VBA href 爬取浏览器的源代码



我确实更新了我的问题,因为我更清楚地知道我试图解决的技术问题。

A。如果我们从数据机构的网站上搜索得到的URL,我们就会得到这个

https://www.sec.gov/cgi-bin/browse-edgar?action=getcompany&CIK=0000010795&type=10-K&dateb=&owner=exclude&count=20

B。通过在浏览器中输入步骤A的URL并转到我们在第100行看到的源代码(我使用谷歌浏览器),这条迷人的行也是一个可点击的链接:

href="/Archives/edgar/data/10795/000119312513456802/0001193125-13-456802-index.htm"

这一行包含在我们源代码的代码片段中:

<tr>
<td nowrap="nowrap">10-K</td>
<td nowrap="nowrap"><a href="/Archives/edgar/data/10795/000119312513456802/0001193125-13-456802-index.htm" id="documentsbutton">&nbsp;Documents</a>&nbsp; <a href="/cgi-bin/viewer?action=view&amp;cik=10795&amp;accession_number=0001193125-13-456802&amp;xbrl_type=v" id="interactiveDataBtn">&nbsp;Interactive Data</a></td>
<td class="small" >Annual report [Section 13 and 15(d), not S-K Item 405]<br />Acc-no: 0001193125-13-456802&nbsp;(34 Act)&nbsp; Size: 15 MB            </td>
<td>2013-11-27</td>
<td nowrap="nowrap"><a href="/cgi-bin/browse-edgar?action=getcompany&amp;filenum=001-04802&amp;owner=exclude&amp;count=20">001-04802</a><br>131247478         </td>
</tr>

C。如果我们在第100行点击步骤A的链接,我们将转到下一页,步骤A的连接现在将成为URL的一部分所以我们得到的是一个分配给这个URL的新页面:

https://www.sec.gov/Archives/edgar/data/10795/000119312513456802/0001193125-13-456802-index.htm

D。使用相同的方法,我们在第182行遇到这行代码

href="/Archives/edgar/data/10795/000119312513456802/bdx-20130930.xml"

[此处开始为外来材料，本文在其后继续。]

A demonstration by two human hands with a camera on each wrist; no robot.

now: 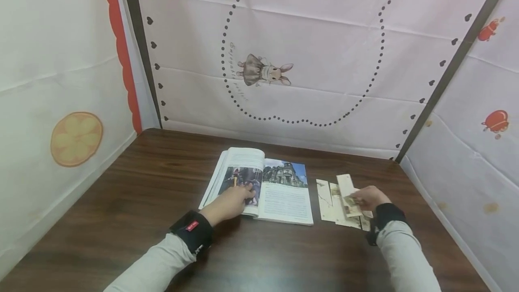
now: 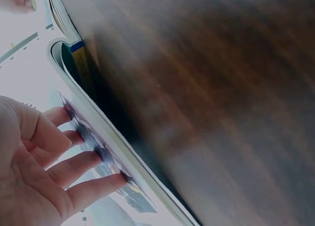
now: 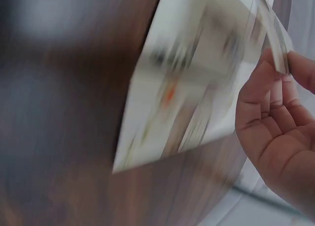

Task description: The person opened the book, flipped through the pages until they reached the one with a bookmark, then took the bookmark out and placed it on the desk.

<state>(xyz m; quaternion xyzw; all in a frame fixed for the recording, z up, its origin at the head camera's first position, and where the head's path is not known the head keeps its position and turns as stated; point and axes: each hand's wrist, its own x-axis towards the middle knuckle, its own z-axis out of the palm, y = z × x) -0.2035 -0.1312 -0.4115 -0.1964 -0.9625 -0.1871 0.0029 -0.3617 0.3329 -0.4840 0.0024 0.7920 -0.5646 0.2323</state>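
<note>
An open book [image 1: 284,202] lies on the table, with a photo on each of its two pages. My left hand [image 1: 232,199] rests on the left page, and in the left wrist view its spread fingertips press on the printed photo [image 2: 106,154]. To the right of the book lie several pale bookmark-like cards [image 1: 325,204] with printed pictures, overlapping one another. My right hand [image 1: 371,198] pinches one such card [image 1: 345,188] between thumb and fingers, tilted over the others. In the right wrist view the held card [image 3: 273,34] shows edge-on, above the cards [image 3: 182,98] on the table.
The dark wood table [image 1: 121,202] is bordered by printed cloth walls on the left, back [image 1: 308,48] and right. The book stands between the left hand and the card group, with its spine fold near the middle of the table.
</note>
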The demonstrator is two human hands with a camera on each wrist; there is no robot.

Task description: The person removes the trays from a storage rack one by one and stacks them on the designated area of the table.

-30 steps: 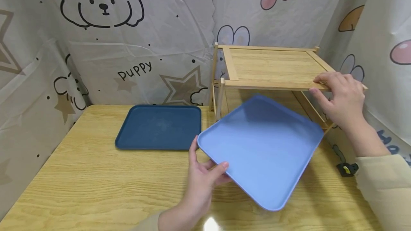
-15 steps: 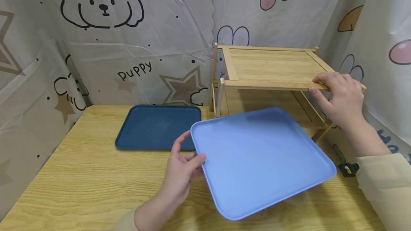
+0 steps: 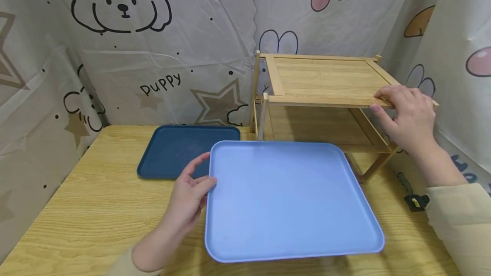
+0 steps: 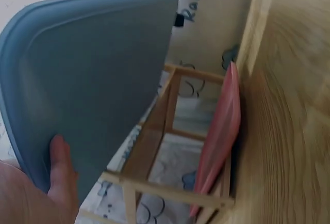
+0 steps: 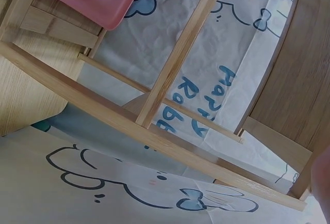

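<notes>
My left hand pinches a light blue tray by its left edge, thumb on the upper face. The tray is held in front of the wooden rack. From the left wrist view I see the tray's shaded underside with fingers beneath it. My right hand grips the front right corner of the rack's top shelf, fingers on top and thumb at the front edge. A pink tray sits low in the rack in both wrist views; in the head view it is hidden.
A dark blue tray lies on the wooden table, left of the rack and partly behind my left hand. A small black object with a cord is by my right sleeve. Printed curtains enclose the back and sides.
The light blue tray has come out from the rack towards me and to the left, turning level with the table's front. My right hand stays on the rack corner.
</notes>
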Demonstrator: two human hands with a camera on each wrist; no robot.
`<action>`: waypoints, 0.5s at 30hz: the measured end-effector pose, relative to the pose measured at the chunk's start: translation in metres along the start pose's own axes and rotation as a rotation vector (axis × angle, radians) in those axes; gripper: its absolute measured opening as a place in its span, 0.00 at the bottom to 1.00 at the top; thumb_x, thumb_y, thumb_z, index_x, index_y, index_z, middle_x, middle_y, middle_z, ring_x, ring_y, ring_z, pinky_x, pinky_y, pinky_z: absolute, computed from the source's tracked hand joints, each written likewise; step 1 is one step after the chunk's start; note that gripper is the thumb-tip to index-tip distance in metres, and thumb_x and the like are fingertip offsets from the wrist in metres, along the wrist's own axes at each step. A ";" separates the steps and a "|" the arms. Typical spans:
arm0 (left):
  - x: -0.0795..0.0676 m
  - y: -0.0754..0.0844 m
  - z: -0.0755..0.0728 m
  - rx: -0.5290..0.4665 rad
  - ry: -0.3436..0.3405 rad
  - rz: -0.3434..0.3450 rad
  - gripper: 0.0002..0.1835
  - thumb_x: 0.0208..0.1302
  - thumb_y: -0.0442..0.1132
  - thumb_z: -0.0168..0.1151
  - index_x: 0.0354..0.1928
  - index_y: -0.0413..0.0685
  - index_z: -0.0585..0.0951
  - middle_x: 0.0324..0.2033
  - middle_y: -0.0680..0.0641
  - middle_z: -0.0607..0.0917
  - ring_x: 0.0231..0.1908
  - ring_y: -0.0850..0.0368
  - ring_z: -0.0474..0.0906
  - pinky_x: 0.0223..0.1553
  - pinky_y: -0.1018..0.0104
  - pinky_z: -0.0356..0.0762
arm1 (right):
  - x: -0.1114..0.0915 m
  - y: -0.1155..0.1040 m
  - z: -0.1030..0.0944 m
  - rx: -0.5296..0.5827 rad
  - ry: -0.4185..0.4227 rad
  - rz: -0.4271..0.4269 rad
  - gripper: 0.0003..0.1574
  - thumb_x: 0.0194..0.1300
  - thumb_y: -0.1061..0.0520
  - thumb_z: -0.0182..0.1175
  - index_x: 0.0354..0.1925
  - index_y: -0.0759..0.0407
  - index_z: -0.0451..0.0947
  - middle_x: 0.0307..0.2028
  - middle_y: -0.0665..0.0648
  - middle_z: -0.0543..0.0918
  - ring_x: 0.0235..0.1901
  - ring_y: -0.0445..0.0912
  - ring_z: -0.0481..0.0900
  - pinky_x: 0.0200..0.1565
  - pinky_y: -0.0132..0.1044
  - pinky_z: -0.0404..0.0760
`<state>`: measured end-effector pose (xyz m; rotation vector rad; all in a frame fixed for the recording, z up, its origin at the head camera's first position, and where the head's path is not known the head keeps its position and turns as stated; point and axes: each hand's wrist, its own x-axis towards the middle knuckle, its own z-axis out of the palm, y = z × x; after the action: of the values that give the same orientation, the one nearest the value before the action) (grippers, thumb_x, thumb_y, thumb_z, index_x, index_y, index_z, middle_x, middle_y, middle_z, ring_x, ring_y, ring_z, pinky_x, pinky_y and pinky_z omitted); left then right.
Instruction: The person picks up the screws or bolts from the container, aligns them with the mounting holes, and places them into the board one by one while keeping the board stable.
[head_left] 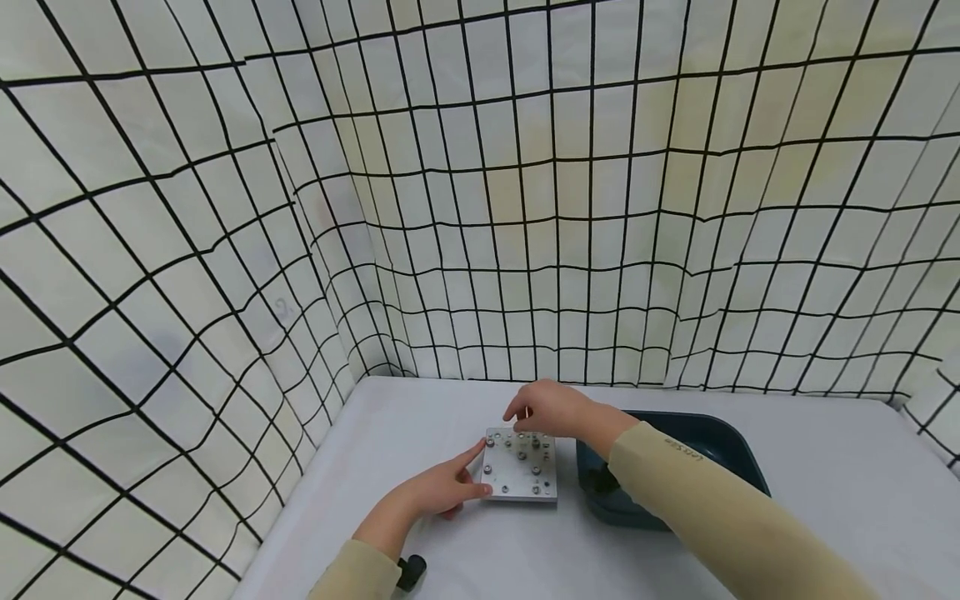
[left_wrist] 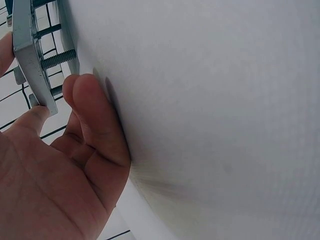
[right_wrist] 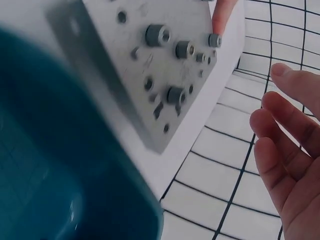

如果我们点击这一行,我们就会得到下面宏中的strXMLSite。一旦您查看并运行了宏,您就会明白,如果我们可以将相关过程集成到宏中,字符串可以在运行时填充所需的URL,是一个合乎逻辑的结论。这是问题的核心。


我们已经激活了该过程所需的宏Microsoft XML核心服务(MSXML)(Excel-->VBE-->Tools-->References-->Microsoft XML,v6.0)。

如何通过向过程中添加语句,使VBA爬网从步骤A中的URL通过源代码到现在strXMLSite字符串中的URL?我们是否需要从Tools-->References激活库?你能给我看一个使用这种方法的代码块吗?在这一点上的方针是什么?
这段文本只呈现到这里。